Do you have any advice for young musicians?
I think if a young person loves music so much that they cannot live without it, then no matter what happens, they will come back to it — even if they study something else for awhile. After all, they cannot live with themselves not doing what they love.
But, I don’t relish not speaking the truth and I will say that in order to do music well, you have to go all in, be disciplined, and get the best training; you have to seek and find mentors; you have to aspire to go to the best conservatories and attend summer music festivals around the world. Also, I would urge young musicians to remember that there are so many paths to take in this crazy industry; you don’t have to be a soloist. It’s hard to sustain a lifelong career as a soloist anyway; there are lots of crossover opportunities.
What would you be if you weren’t a violinist?
Well, I like all the personality tests and evaluations. I just took the Enneagram, and I’m a 3. Threes love to be in the limelight — one of our foibles can be that we are always performing, for better or worse. I love performance, though, and I think with my personality, I would be on TV; some form of reality TV like as a host of a show on The Travel Channel or Food Network; I’m very comfortable talking on camera.
" I generally go for a two-mile run on the day of, because physical exertion helps me with performance. "
What does concert prep look like for you?
Preparation is crucial. I generally go for a two-mile run on the day of, because physical exertion helps me with performance. I then take a short nap and eat a huge lunch, but I don’t eat right before the performance. I’ll get to the concert hall early and do an hour of super-slow practice before the hustle and bustle begins; it’s a last-minute reset for the brain and fingers to engage that muscle memory.
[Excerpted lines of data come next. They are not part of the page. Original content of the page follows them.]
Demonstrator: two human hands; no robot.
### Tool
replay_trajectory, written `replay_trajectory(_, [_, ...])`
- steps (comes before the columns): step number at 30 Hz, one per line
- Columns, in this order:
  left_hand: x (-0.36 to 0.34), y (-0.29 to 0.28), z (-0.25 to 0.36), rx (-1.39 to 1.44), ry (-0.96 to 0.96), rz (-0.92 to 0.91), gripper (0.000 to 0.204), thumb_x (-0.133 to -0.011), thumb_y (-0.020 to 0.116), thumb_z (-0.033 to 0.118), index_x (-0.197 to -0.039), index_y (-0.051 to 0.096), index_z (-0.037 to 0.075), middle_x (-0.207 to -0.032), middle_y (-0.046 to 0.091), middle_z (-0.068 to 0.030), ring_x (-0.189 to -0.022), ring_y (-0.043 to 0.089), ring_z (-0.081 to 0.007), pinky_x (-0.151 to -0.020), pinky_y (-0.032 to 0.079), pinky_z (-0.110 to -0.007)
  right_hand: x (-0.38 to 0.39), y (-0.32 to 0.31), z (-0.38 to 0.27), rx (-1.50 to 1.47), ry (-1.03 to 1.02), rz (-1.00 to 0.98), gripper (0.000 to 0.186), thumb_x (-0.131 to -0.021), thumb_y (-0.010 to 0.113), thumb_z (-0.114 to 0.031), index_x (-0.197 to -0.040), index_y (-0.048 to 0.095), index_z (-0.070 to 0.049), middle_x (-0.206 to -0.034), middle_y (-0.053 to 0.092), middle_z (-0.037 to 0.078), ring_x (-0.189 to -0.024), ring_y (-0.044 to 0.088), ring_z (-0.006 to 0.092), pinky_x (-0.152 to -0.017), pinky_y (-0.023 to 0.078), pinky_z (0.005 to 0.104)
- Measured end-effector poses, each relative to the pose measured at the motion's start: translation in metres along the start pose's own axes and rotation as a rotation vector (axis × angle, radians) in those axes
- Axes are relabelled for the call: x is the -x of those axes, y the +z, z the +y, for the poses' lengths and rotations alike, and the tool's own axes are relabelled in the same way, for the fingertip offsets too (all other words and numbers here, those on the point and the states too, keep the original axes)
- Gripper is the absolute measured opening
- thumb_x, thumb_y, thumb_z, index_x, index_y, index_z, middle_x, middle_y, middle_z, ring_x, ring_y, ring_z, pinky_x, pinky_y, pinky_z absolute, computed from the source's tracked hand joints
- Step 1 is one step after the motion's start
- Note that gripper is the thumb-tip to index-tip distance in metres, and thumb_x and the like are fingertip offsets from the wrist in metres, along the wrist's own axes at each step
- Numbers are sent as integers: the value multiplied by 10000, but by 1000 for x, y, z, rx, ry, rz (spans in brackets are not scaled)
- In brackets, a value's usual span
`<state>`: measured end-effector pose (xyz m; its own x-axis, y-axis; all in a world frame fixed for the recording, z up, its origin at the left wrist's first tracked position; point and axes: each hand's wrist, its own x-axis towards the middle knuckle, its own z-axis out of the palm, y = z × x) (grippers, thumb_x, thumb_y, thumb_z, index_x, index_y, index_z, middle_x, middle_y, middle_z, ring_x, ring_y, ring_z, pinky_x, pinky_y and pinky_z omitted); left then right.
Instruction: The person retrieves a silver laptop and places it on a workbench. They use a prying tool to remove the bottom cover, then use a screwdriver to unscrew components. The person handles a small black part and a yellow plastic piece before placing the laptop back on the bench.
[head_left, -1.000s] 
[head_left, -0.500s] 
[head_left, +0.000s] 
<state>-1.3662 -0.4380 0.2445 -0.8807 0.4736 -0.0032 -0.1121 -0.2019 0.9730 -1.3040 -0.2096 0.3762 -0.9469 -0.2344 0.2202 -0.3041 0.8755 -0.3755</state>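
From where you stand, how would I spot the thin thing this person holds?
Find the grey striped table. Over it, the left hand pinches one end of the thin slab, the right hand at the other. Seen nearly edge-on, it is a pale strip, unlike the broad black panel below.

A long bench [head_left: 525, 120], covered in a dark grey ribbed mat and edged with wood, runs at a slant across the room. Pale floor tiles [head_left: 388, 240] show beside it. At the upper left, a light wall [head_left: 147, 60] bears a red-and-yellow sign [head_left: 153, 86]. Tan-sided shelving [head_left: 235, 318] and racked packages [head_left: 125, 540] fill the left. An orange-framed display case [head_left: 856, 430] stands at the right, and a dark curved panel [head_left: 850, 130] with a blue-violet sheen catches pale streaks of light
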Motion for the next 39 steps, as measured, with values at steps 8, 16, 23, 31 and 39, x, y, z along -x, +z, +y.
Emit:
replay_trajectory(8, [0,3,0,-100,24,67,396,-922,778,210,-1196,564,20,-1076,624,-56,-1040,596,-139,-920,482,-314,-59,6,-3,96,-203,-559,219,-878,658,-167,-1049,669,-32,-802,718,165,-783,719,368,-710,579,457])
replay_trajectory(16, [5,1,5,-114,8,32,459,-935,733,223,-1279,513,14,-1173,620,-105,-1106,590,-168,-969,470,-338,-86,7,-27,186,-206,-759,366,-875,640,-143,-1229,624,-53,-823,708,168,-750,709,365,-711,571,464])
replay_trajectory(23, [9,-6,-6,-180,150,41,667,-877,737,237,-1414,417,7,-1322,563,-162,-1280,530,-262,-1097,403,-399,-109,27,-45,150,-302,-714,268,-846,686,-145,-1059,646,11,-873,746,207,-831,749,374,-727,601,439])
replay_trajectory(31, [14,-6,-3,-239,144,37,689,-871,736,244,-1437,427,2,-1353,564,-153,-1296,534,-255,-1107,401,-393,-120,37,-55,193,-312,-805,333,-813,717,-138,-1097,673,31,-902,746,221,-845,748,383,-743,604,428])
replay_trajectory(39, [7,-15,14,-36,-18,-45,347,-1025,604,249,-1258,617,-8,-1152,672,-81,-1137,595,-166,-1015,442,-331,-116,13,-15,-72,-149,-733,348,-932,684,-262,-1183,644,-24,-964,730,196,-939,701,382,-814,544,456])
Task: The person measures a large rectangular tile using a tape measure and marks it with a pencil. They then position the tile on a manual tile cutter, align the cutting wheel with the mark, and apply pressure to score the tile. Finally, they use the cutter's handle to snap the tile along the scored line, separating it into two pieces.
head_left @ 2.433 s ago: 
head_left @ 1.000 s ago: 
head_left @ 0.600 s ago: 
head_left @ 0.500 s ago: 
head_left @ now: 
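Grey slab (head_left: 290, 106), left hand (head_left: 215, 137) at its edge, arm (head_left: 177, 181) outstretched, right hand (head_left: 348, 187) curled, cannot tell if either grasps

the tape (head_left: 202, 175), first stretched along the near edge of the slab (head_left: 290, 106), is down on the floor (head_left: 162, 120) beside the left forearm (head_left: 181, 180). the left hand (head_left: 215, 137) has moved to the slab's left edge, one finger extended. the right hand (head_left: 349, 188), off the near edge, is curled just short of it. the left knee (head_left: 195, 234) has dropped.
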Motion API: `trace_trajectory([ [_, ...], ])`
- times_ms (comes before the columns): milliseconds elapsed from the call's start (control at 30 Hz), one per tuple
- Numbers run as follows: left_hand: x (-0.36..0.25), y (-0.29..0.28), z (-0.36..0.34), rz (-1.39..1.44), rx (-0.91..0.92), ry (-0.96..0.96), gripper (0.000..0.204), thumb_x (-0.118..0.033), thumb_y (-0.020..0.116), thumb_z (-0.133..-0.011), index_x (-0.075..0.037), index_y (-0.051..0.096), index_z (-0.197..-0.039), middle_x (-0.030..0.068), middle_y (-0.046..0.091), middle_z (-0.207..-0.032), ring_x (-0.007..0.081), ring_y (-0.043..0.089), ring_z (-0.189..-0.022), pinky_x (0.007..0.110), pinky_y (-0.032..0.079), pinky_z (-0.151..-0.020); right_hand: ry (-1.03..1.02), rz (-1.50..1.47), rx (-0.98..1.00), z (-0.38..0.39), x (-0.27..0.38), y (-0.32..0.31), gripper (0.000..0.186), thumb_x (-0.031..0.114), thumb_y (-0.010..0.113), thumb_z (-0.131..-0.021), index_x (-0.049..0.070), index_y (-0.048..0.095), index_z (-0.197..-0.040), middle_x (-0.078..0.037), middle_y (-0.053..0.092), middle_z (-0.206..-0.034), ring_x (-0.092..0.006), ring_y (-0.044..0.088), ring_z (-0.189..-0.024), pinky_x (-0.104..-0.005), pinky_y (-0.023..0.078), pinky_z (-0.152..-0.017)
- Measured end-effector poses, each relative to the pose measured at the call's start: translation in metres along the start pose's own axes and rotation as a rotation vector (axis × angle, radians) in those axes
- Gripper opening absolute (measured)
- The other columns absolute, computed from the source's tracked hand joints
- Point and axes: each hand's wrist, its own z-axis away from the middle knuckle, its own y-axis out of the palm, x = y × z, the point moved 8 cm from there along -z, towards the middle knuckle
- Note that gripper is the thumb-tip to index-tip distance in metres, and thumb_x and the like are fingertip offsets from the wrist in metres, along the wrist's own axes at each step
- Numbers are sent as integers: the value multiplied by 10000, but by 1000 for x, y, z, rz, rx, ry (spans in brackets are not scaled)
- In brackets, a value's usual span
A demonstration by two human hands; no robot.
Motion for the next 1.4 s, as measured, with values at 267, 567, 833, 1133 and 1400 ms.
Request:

I also find that a lot of visualization helps — everything from how I’m going to drive to the concert hall, the walk inside, and right down to how I will smile at the conductor and audience. I’m a Christian, so there is a lot of prayer involved, too; I really give it up to God’s glory.
This is a random thing, but I do not dine with fellow musicians on the day of a concert. I once was set to play a very difficult concerto in a Latin American country and I went to lunch with the principal of the symphony there and he was so intense with his performance philosophy that he really got into my head. That night, I just found myself so distracted on stage. So, the next morning I decided that I would never let that happen again. When the mind gets fatigued, the performance goes by the wayside.